(Items listed in a dataset)
# # # # #
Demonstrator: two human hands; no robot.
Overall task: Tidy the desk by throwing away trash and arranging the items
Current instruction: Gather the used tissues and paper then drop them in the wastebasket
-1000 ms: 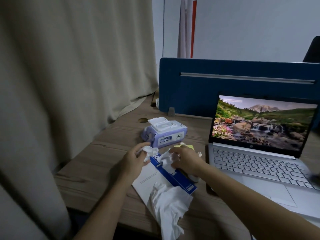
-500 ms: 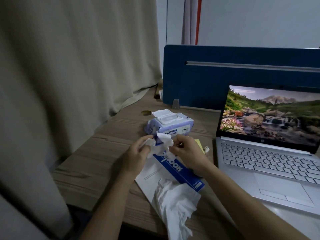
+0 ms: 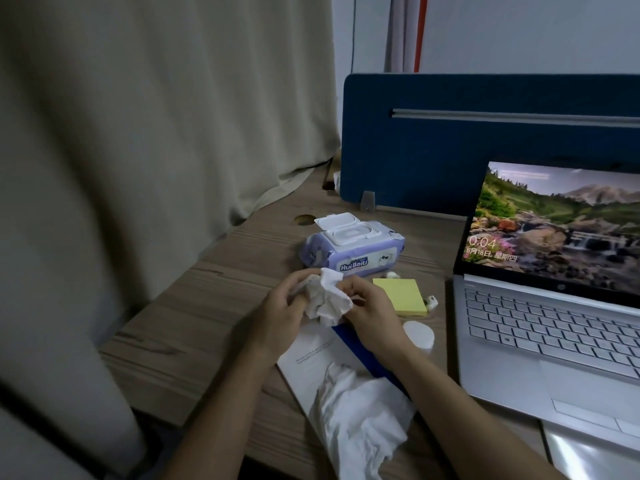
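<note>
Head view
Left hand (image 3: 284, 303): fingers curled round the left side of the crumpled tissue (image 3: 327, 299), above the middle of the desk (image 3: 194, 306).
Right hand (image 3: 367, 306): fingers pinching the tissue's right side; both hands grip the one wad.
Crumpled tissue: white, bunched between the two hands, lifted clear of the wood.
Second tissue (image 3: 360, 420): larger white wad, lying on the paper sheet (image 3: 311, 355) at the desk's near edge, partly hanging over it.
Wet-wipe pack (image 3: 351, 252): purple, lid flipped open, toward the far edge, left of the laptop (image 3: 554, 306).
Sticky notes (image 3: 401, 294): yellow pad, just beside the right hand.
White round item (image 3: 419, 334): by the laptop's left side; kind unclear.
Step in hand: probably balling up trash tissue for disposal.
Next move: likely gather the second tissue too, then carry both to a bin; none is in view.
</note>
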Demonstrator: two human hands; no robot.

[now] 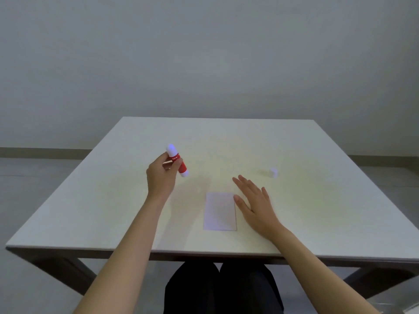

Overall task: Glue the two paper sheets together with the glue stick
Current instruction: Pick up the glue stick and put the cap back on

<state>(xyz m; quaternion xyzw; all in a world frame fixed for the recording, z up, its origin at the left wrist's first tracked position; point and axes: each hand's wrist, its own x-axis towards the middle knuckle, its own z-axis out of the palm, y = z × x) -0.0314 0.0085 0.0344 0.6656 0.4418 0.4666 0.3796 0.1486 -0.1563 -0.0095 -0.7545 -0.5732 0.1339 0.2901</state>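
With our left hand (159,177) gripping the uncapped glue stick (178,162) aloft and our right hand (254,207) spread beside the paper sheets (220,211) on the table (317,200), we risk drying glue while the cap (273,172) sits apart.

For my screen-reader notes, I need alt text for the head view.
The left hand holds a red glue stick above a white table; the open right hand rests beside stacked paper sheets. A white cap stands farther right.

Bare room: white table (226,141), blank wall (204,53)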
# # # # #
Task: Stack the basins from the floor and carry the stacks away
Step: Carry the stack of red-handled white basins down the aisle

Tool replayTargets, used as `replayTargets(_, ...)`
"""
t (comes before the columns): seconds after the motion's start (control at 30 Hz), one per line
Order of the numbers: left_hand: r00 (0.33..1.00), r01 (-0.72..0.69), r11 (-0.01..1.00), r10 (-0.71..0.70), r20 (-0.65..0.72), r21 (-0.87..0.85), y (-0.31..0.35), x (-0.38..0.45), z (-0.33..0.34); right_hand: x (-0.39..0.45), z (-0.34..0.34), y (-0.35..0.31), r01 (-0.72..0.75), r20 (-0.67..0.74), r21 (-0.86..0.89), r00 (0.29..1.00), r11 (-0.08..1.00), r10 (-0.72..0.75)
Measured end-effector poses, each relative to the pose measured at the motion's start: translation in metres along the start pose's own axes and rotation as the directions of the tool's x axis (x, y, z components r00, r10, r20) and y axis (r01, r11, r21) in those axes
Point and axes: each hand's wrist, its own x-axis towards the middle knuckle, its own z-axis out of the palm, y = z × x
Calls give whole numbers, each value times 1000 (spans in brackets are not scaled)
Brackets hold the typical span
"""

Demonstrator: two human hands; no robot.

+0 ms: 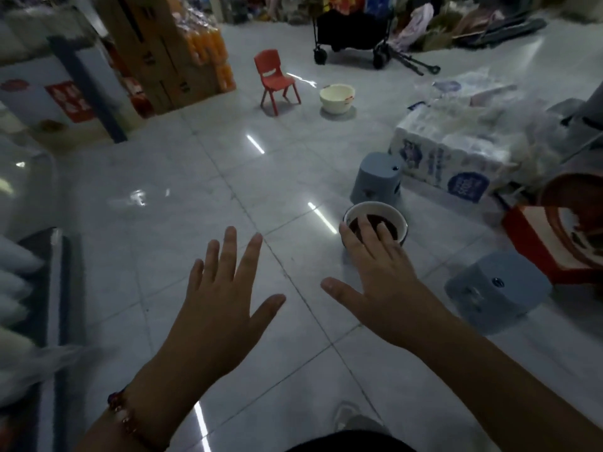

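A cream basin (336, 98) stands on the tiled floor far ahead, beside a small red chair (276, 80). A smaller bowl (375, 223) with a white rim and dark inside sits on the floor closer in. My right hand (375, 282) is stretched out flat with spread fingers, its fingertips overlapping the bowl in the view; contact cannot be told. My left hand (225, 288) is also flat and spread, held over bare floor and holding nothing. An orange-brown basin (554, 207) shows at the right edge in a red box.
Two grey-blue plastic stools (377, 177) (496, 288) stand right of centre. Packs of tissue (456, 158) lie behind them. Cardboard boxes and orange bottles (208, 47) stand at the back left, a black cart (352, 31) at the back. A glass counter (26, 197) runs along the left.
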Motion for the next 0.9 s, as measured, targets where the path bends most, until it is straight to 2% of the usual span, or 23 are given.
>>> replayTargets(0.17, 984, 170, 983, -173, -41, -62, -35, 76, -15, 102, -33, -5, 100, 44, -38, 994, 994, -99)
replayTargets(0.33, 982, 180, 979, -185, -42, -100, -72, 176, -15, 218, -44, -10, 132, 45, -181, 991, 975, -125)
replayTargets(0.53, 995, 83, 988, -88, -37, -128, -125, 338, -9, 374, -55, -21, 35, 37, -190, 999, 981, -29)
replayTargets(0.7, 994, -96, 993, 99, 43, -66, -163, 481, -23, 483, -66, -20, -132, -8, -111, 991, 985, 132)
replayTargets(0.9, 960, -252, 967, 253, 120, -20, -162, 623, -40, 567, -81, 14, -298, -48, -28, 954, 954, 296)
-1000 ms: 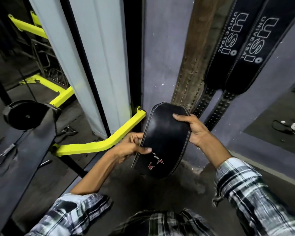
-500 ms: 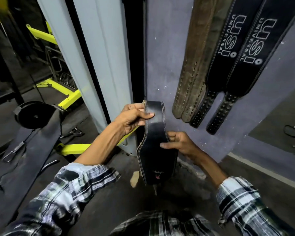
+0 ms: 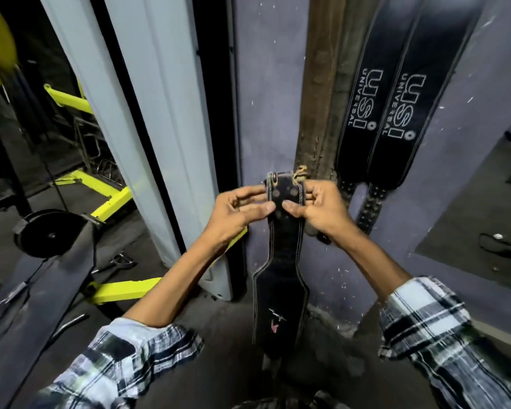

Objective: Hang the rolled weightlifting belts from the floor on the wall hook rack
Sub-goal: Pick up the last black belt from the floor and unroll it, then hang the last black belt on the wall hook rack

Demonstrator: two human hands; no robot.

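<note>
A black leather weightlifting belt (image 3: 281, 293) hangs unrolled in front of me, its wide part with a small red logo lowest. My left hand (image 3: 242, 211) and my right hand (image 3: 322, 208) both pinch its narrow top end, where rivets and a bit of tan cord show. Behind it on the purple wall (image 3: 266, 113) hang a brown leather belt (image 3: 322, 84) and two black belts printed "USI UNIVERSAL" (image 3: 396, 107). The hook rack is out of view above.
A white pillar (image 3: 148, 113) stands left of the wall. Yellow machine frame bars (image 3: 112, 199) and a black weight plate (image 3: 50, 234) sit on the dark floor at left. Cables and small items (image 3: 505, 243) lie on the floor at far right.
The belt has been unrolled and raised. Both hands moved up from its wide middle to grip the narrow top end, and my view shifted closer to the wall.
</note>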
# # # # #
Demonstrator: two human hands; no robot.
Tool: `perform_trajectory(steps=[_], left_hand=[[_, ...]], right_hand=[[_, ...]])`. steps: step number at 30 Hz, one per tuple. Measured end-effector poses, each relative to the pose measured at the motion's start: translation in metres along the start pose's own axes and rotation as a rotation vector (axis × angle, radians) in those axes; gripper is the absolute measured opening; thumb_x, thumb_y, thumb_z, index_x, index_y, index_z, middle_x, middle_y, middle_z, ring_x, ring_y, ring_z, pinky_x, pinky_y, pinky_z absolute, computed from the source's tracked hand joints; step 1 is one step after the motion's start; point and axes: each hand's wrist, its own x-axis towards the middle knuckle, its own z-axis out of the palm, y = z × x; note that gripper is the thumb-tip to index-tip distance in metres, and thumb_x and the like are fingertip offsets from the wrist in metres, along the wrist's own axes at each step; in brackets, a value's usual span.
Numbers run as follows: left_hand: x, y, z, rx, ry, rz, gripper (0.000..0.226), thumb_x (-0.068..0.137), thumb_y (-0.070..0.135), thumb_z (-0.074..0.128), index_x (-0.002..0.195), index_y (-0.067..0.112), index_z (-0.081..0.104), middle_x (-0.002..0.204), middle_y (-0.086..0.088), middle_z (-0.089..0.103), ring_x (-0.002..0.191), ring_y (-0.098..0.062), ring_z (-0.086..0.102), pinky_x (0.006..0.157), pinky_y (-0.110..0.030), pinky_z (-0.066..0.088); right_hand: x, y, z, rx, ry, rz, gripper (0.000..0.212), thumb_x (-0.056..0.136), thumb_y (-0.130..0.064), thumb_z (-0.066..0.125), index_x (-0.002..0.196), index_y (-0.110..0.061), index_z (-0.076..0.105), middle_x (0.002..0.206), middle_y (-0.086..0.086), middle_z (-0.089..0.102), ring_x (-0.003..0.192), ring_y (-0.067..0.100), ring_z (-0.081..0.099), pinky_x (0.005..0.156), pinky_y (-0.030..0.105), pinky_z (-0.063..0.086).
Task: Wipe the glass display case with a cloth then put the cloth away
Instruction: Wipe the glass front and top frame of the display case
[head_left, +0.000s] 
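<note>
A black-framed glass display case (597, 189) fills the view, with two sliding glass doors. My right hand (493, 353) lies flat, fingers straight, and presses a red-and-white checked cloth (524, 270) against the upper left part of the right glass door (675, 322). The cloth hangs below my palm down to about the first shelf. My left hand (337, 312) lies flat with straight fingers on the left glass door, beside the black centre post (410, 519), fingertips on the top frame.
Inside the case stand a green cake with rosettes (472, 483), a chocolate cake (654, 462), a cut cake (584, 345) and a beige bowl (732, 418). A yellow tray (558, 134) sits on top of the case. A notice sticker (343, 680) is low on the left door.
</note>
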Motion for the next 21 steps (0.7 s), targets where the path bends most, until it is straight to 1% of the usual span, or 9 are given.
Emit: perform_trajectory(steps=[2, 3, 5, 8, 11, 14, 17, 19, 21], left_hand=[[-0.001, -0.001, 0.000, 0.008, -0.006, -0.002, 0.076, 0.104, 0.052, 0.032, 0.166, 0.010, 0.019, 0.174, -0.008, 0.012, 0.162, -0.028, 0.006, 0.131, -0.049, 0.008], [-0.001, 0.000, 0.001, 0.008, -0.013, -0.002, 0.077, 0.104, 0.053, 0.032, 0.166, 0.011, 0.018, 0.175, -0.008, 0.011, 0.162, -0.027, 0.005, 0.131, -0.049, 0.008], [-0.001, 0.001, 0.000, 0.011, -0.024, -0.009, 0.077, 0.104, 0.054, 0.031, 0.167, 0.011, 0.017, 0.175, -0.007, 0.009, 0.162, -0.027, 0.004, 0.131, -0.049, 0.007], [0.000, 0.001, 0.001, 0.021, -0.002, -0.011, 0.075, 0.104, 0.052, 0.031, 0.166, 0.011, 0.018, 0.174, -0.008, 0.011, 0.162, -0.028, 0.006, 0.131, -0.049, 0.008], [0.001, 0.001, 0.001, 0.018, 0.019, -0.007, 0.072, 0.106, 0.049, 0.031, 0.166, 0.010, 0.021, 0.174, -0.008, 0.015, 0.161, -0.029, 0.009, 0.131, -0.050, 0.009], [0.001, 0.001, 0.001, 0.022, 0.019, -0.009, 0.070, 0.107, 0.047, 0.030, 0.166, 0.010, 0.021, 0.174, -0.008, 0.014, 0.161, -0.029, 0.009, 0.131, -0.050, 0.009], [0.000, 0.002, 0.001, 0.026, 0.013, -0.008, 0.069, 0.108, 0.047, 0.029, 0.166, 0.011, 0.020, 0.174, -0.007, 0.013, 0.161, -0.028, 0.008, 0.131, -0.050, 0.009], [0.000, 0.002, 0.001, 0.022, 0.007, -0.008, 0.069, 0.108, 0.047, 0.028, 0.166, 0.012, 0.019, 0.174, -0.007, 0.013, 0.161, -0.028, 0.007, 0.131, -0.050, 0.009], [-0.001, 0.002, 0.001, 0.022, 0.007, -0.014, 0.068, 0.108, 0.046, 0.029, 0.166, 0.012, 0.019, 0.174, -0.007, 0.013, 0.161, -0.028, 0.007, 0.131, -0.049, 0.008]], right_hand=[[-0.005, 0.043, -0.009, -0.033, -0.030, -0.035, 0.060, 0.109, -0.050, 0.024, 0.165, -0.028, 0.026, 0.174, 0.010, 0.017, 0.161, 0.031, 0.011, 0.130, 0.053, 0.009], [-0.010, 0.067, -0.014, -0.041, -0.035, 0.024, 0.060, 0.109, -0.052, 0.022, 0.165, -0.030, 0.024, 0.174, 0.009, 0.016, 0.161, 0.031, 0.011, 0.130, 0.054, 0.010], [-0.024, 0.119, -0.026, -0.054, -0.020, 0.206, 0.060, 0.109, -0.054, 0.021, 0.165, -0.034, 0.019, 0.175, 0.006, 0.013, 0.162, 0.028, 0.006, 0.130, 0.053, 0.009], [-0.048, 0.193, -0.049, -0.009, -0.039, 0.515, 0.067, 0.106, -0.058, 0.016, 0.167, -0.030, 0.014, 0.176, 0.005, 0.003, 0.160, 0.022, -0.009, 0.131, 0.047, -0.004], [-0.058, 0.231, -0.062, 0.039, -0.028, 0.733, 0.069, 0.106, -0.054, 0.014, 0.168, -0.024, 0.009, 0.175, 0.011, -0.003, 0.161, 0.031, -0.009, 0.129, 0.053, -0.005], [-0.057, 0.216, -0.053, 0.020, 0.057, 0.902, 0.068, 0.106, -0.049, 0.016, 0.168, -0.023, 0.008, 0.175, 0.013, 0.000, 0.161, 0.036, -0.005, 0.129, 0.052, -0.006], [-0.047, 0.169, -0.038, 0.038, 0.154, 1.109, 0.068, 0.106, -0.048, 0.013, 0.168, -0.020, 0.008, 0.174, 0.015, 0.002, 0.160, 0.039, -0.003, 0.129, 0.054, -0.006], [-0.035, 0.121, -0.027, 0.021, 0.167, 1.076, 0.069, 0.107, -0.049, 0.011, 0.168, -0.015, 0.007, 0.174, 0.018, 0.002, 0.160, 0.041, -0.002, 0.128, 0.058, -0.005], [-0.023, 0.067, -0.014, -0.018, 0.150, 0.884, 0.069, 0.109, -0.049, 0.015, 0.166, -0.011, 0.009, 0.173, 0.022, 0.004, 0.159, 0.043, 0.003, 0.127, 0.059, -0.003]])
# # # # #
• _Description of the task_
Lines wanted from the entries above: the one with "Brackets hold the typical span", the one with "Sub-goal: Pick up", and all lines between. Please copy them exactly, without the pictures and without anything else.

• _Final answer_
Brackets hold the typical span
"""

Demonstrator: two human hands; no robot.

+0 ms: 

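A cream basin (336, 98) stands on the tiled floor far ahead, beside a small red chair (276, 80). A smaller bowl (375, 223) with a white rim and dark inside sits on the floor closer in. My right hand (375, 282) is stretched out flat with spread fingers, its fingertips overlapping the bowl in the view; contact cannot be told. My left hand (225, 288) is also flat and spread, held over bare floor and holding nothing. An orange-brown basin (554, 207) shows at the right edge in a red box.
Two grey-blue plastic stools (377, 177) (496, 288) stand right of centre. Packs of tissue (456, 158) lie behind them. Cardboard boxes and orange bottles (208, 47) stand at the back left, a black cart (352, 31) at the back. A glass counter (26, 197) runs along the left.
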Motion for the next 0.9 s, as measured, targets where the path bends most, until it is straight to 2% of the usual span, or 23 are given.
>>> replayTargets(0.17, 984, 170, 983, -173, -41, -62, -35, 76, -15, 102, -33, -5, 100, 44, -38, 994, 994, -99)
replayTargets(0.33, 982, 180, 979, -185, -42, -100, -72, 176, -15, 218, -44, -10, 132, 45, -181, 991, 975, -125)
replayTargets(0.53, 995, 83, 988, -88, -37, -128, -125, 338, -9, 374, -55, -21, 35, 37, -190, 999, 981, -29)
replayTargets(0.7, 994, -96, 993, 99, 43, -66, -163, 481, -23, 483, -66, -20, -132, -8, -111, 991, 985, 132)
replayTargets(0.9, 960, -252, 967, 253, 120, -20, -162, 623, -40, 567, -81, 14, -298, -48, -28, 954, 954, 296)
-1000 ms: 
-500 ms: 
+0 ms: 

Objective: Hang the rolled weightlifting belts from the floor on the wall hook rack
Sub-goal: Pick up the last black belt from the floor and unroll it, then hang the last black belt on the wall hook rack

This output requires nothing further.